◆ DESCRIPTION OF THE TASK:
Please return the lines below verbatim, beginning at the one that has "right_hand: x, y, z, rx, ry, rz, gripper" and stopping after the one that has "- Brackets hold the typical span", and add no other lines.

─── DATA EXTRACT ───

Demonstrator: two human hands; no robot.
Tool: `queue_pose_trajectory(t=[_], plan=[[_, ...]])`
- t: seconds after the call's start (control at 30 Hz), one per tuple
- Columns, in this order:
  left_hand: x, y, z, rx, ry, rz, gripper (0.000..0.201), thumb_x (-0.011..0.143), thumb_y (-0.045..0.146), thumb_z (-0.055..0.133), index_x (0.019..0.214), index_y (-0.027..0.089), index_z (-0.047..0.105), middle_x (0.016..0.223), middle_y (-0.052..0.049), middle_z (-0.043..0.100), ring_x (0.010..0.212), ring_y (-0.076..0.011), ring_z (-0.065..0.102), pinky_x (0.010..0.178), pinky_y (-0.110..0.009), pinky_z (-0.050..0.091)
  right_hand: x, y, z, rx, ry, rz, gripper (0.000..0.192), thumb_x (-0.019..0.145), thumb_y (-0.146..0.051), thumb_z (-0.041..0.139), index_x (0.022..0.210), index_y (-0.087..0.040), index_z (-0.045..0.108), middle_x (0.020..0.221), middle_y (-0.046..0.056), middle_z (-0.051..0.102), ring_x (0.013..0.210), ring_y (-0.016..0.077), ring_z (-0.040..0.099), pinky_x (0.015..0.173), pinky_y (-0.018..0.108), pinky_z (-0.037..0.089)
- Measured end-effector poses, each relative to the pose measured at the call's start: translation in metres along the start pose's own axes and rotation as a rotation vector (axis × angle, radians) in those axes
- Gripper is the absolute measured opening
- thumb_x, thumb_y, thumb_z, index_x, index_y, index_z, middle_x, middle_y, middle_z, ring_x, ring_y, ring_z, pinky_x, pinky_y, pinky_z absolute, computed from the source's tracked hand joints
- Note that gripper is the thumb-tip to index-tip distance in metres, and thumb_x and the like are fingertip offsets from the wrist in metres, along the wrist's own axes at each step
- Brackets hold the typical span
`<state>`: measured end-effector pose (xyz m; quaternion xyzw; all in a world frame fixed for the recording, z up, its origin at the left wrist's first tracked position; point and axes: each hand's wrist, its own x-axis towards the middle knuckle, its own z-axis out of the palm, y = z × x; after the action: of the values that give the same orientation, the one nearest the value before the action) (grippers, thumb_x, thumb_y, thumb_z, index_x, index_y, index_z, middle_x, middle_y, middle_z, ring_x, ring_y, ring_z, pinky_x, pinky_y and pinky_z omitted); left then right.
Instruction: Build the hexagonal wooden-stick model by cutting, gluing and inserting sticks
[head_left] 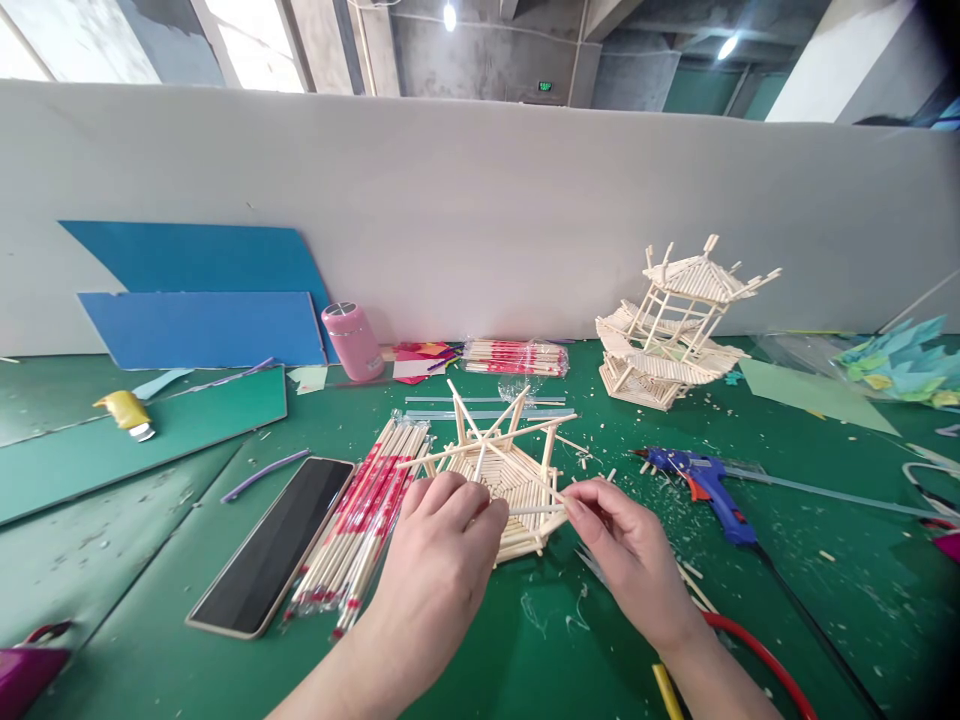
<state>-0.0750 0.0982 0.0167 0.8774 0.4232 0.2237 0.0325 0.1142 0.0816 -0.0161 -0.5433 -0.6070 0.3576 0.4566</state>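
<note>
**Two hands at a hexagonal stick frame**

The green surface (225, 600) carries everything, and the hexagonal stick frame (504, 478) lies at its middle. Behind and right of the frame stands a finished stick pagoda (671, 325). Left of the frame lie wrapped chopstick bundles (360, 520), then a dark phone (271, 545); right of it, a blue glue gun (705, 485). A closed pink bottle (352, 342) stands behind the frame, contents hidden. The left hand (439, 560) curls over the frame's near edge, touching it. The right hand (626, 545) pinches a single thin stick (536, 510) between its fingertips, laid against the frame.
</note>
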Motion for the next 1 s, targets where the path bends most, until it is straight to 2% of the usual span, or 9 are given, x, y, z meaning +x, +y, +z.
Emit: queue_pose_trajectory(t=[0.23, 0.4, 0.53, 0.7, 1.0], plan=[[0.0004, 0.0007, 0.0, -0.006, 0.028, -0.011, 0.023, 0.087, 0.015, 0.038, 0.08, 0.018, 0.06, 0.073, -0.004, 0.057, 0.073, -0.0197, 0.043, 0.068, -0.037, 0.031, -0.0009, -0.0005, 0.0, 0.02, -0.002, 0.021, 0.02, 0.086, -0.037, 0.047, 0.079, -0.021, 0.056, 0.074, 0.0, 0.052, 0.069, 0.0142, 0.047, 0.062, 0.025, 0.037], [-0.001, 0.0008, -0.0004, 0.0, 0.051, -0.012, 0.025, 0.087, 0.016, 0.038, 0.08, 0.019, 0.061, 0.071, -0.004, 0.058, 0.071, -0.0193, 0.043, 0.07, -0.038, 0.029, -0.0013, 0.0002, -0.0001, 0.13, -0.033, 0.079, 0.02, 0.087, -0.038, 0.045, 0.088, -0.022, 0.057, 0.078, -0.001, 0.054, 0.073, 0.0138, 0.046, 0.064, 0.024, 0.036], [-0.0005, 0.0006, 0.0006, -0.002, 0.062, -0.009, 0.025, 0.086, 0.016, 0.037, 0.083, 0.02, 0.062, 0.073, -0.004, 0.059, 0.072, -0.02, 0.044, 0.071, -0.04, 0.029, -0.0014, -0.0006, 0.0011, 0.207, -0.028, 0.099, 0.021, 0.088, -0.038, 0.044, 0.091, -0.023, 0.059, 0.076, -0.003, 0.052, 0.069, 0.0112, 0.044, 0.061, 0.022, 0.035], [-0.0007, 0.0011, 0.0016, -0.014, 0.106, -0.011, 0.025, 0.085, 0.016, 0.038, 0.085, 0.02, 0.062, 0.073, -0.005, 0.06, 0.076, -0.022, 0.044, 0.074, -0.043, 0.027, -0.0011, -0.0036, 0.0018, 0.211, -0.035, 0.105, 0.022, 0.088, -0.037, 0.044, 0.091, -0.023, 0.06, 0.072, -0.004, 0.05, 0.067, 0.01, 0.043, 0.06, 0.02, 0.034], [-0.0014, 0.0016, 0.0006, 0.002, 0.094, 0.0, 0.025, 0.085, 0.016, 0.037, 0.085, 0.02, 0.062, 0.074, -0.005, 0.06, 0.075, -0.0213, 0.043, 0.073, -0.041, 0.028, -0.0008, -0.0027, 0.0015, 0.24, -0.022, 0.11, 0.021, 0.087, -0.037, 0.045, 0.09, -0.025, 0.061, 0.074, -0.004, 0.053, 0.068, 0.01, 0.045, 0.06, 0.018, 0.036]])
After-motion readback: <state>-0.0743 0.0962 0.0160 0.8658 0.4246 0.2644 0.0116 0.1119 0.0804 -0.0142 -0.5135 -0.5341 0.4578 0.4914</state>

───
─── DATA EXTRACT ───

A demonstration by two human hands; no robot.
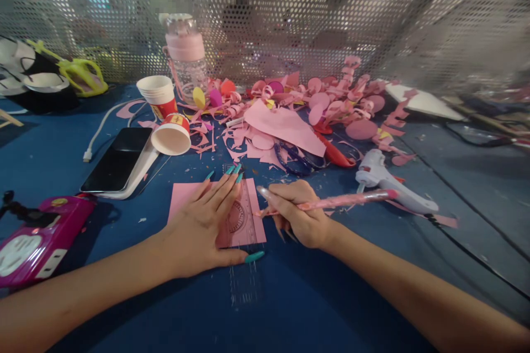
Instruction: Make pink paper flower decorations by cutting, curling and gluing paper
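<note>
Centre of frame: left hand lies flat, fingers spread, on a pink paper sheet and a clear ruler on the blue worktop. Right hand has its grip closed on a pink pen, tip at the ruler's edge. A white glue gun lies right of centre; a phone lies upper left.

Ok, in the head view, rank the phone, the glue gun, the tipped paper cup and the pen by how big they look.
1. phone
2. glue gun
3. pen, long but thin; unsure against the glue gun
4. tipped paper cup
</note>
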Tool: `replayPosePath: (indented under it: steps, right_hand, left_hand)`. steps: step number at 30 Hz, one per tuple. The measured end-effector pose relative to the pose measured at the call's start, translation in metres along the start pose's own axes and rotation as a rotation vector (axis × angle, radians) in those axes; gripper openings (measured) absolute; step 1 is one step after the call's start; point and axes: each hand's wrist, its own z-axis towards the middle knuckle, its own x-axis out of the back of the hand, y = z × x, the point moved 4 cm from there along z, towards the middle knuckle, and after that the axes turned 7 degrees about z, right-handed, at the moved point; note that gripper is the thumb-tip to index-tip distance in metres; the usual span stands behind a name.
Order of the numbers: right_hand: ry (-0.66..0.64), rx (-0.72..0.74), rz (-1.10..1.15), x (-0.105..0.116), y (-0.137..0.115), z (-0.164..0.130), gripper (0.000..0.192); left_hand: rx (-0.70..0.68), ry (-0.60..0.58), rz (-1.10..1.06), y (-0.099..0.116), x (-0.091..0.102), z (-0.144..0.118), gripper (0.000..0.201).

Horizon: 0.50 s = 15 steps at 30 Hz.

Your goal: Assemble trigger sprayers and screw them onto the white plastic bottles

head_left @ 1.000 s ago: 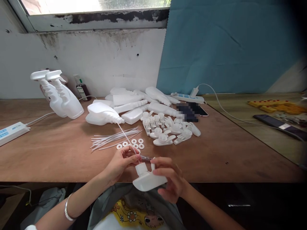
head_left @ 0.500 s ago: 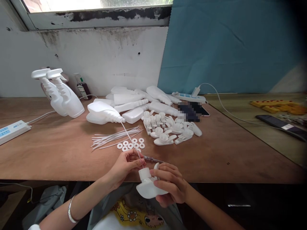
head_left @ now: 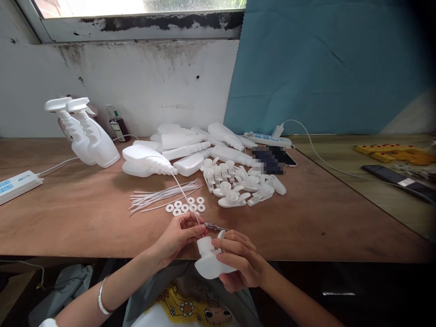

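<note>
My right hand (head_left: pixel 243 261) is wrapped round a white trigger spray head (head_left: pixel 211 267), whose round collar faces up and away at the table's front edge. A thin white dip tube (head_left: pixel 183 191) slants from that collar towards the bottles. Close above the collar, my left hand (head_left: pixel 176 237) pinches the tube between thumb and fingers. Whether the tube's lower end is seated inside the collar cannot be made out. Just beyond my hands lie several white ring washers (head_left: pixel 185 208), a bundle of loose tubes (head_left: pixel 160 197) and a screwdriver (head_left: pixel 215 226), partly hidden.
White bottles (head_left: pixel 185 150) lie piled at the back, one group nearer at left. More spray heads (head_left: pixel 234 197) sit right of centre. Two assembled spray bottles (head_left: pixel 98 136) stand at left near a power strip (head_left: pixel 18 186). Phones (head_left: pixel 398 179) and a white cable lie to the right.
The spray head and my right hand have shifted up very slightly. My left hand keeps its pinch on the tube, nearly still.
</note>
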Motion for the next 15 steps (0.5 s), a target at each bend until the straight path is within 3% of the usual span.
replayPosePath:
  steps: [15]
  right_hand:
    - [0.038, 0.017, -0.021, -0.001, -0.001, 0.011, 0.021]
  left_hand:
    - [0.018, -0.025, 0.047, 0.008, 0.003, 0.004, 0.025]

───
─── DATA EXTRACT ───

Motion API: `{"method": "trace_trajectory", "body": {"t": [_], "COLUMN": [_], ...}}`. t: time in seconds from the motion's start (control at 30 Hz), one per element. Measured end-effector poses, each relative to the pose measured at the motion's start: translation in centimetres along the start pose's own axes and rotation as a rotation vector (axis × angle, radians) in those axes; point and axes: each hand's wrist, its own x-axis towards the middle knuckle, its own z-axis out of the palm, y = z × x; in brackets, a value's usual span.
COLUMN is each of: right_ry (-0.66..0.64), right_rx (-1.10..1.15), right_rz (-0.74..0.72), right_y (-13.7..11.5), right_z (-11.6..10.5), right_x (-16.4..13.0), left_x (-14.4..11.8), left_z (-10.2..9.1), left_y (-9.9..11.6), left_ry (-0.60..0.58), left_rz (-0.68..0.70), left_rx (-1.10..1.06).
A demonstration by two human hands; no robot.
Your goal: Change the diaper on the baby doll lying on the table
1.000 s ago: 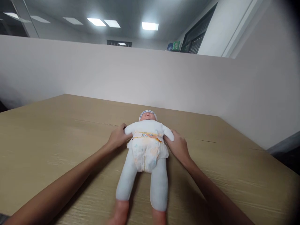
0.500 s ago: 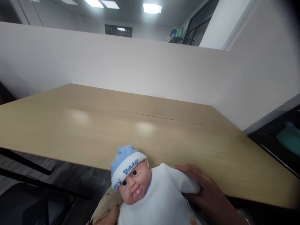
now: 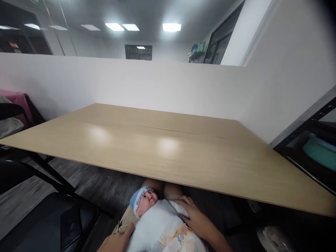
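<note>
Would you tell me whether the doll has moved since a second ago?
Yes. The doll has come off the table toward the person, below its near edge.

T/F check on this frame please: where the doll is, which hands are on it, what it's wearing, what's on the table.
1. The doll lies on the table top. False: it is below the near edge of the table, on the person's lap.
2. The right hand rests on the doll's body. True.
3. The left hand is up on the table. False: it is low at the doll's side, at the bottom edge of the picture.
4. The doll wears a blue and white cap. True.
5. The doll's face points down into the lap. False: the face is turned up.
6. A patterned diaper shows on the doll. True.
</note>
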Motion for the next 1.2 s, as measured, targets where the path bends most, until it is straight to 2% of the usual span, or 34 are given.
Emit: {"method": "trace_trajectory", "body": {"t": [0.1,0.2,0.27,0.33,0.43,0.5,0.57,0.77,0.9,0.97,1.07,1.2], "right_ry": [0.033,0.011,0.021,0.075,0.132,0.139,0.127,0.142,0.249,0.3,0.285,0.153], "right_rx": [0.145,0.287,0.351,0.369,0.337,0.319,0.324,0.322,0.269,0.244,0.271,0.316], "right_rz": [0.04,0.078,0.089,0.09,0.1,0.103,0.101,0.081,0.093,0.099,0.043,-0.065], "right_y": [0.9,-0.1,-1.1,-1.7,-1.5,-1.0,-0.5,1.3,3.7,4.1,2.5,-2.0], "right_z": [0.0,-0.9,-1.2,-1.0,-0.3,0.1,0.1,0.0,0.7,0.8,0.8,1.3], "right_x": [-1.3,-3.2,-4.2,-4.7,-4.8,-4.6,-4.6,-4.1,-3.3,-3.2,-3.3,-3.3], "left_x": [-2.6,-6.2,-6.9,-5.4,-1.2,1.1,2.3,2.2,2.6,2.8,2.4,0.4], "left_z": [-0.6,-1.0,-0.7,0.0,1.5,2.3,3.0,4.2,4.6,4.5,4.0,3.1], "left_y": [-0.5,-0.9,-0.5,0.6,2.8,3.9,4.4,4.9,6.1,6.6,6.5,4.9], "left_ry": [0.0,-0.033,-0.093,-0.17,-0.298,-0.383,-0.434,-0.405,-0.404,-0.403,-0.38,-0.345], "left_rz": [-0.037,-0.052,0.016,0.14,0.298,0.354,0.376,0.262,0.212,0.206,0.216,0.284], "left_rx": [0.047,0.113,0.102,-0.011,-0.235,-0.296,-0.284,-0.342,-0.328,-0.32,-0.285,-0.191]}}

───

◆ WRITTEN SOLUTION:
  right_hand: x, y, z, rx, ry, rz, gripper (0.000..0.192), thumb_x (-0.019..0.145), thumb_y (-0.146..0.051), thumb_z (-0.041..0.139), index_x (0.022..0.210), index_y (-0.087..0.040), index_z (-0.045..0.108), middle_x (0.020..0.221), middle_y (-0.046..0.056), middle_z (-0.051..0.102), ring_x (0.013..0.210), ring_y (-0.016..0.077), ring_z (-0.040..0.099), pinky_x (0.015..0.173), pinky_y (-0.018..0.108), pinky_z (-0.037..0.089)
- Measured end-effector poses, each relative to the pose measured at the call's start: translation in metres along the start pose's own axes and rotation as a rotation vector (axis × angle, radians) in those axes
- Gripper is the absolute measured opening
- thumb_x, thumb_y, thumb_z, index_x, index_y, index_z, middle_x, middle_y, middle_z, ring_x, ring_y, ring_z, pinky_x, pinky_y, pinky_z absolute, computed from the source's tracked hand joints
- Note that gripper is the thumb-tip to index-tip distance in metres, and thumb_x and the like are fingertip offsets from the wrist in metres, along the wrist's own axes at each step
- Brackets hold the typical span

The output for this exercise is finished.